Zoals ik al zei, de woordkeuze en manier van formuleren is voor mijn gevoel verre van objectief. Ik citeer: ‘Anti-Haagse sentimenten, een grotere wispelturigheid qua stemgedrag en de neiging op personen te stemmen in plaats van op partijprogramma’s vergroten hier [gebieden waar anti-establishment wordt gestemd van oudsher, red.] de kansen voor populistische partijen.’. Om het even door te lopen: Anti-Haagse sentimenten zijn van alle tijden en alle plekken, er worden altijd besluiten gemaakt waar mensen het niet mee eens zijn. Grotere wispelturigheid zien we overal sinds het vervagen van de verzuiling (CBS, 2017). De neiging om te stemmen op personen is (jammergenoeg, wat mij betreft) aanwezig, maar maken enkel de partijen met het populistische stempel zich hier schuldig aan? Hoe vaak heb ik Jesse Klaver, ook wel de ‘Jessias’ (om van te kotsen), wel niet op zien treden als de verpersoonlijking van zijn partij, waarop mensen vervolgens zeiden dat zij op Klaver gingen stemmen (in plaats van op GroenLinks)? Nou is populisme sowieso een vage term, maar het is duidelijk dat stemmen op een persoon hiertoe behoort, en vrijwel alle partijen zich hier wel eens aan vergrijpen.

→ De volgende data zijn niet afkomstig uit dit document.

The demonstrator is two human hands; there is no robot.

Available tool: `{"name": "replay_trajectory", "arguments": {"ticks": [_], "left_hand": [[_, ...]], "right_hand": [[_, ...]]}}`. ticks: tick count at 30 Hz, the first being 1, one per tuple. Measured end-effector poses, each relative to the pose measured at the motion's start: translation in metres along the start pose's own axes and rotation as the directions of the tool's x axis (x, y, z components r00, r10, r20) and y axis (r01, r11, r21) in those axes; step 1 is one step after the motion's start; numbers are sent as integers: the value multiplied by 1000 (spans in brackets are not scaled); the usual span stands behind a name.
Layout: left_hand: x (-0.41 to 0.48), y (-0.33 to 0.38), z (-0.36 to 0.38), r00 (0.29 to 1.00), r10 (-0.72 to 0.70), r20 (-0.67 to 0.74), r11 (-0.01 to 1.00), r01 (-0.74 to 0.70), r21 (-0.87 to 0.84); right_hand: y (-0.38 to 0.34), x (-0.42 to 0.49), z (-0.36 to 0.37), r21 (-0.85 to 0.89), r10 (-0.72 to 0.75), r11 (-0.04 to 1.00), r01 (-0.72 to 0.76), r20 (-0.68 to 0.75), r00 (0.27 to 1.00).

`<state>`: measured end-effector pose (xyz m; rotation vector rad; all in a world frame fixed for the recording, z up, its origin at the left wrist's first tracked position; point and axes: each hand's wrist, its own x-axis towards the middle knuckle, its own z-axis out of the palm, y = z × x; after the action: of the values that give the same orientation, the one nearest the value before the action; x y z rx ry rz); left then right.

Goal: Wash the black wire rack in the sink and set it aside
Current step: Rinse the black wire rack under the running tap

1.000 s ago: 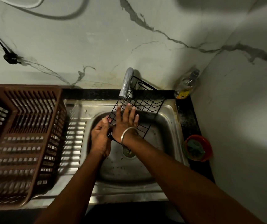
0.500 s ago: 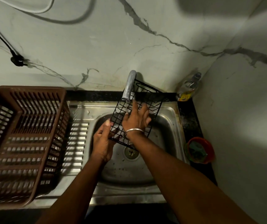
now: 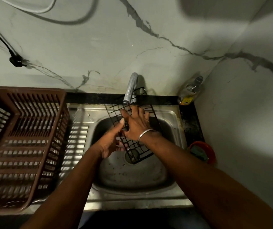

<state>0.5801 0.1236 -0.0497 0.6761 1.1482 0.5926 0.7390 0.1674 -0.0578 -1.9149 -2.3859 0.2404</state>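
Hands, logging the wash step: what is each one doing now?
Left hand: grips the black wire rack by its edge.
Right hand: open, fingers spread flat on the rack.

Dim light; pale grey-veined marble walls (image 3: 115, 47) meet in the far right corner above a narrow black stone surface (image 3: 89, 97).

Brown basket (image 3: 26, 92) left on drainboard; bottle (image 3: 191, 90) back corner; red bowl (image 3: 212, 154) right.
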Motion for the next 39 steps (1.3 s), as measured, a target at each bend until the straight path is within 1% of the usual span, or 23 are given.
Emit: {"name": "replay_trajectory", "arguments": {"ticks": [1,3,6,10,12,16,17,19,20,22,23,24,25,26,27,29,30,32,33,35,36,38,39], "left_hand": [[0,2,3,1000,1,-3,1000,-1,10],[1,8,8,1000,15,-20,999,-16,-39],[3,24,19,997,65,-34,979,-70,-191],[9,25,20,990,123,-70,961,-137,-242],[10,21,20,989,120,-82,958,-137,-250],[14,14,17,986,113,-120,957,-140,-254],[16,11,15,986,114,-118,956,-142,-256],[16,11,14,985,118,-123,955,-147,-259],[16,13,16,984,124,-129,953,-154,-260],[17,18,20,982,137,-126,955,-165,-245],[18,20,21,982,144,-123,957,-169,-235],[19,20,22,982,147,-120,957,-172,-235],[20,20,21,981,149,-124,953,-176,-247],[20,19,19,980,149,-129,951,-178,-254],[20,17,18,982,144,-124,952,-172,-254],[17,15,19,983,141,-116,951,-167,-259],[16,13,20,983,140,-116,948,-167,-271],[14,13,21,983,129,-129,941,-162,-297],[14,13,20,982,135,-132,941,-169,-293],[12,14,18,982,136,-131,948,-167,-269],[11,15,18,983,130,-129,951,-160,-264],[8,15,19,984,115,-139,954,-148,-261],[8,13,18,984,107,-142,956,-141,-259]], "right_hand": [[4,1,-2,-20,-50,999,50,12,999],[12,5,-6,-35,-105,994,105,3,994],[9,4,1,-40,-113,993,110,-57,992],[13,-1,16,-72,-184,981,183,-17,983],[15,-1,17,-83,-161,984,158,-33,986],[19,-6,19,21,-144,989,145,-46,989],[22,-7,17,55,-106,992,109,-62,992],[19,-12,10,121,-24,992,42,-151,988],[15,-15,10,104,-63,991,84,-185,981],[8,-20,16,28,-239,967,252,-229,944],[8,-20,15,41,-236,967,251,-223,946],[9,-18,12,99,-132,983,156,-218,967],[11,-16,9,166,8,986,30,-221,975],[12,-14,7,198,85,979,-42,-212,974],[13,-14,8,164,40,986,-7,-197,980],[11,-16,10,51,-179,981,188,-151,972],[10,-16,8,38,-214,974,222,-148,965],[9,-15,2,104,-126,984,147,-181,975],[9,-14,2,103,-115,985,136,-192,975],[9,-15,6,25,-176,983,183,-186,967],[10,-16,6,18,-168,984,175,-195,966],[12,-16,5,62,-109,990,124,-199,974],[12,-18,6,38,-144,988,153,-175,974]]}}
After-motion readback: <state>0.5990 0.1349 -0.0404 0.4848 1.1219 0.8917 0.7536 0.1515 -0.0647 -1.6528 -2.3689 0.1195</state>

De echte objectieve benadering mist in de uitingen van De Voogd, althans: dat vind ik. Het is ook de vraag of je regio’s of gemeentes zo makkelijk in hokjes moet willen plaatsen. Zo kom ik zelf van de ‘Bible Belt’, maar de SGP heeft allesbehalve mijn voorkeur. De conclusies en verbanden in het artikel van de Correspondent zijn te kort door de bocht en houden enkel stereotypes in stand. Probleem is wel dat objectieve artikelen vaak minder nieuwswaardig zijn dan artikelen waar een spannend nieuw concept uit komt rollen. Misschien moeten wij dan allemaal maar gewoon kritisch blijven kijken en is dat voor nu de oplossing.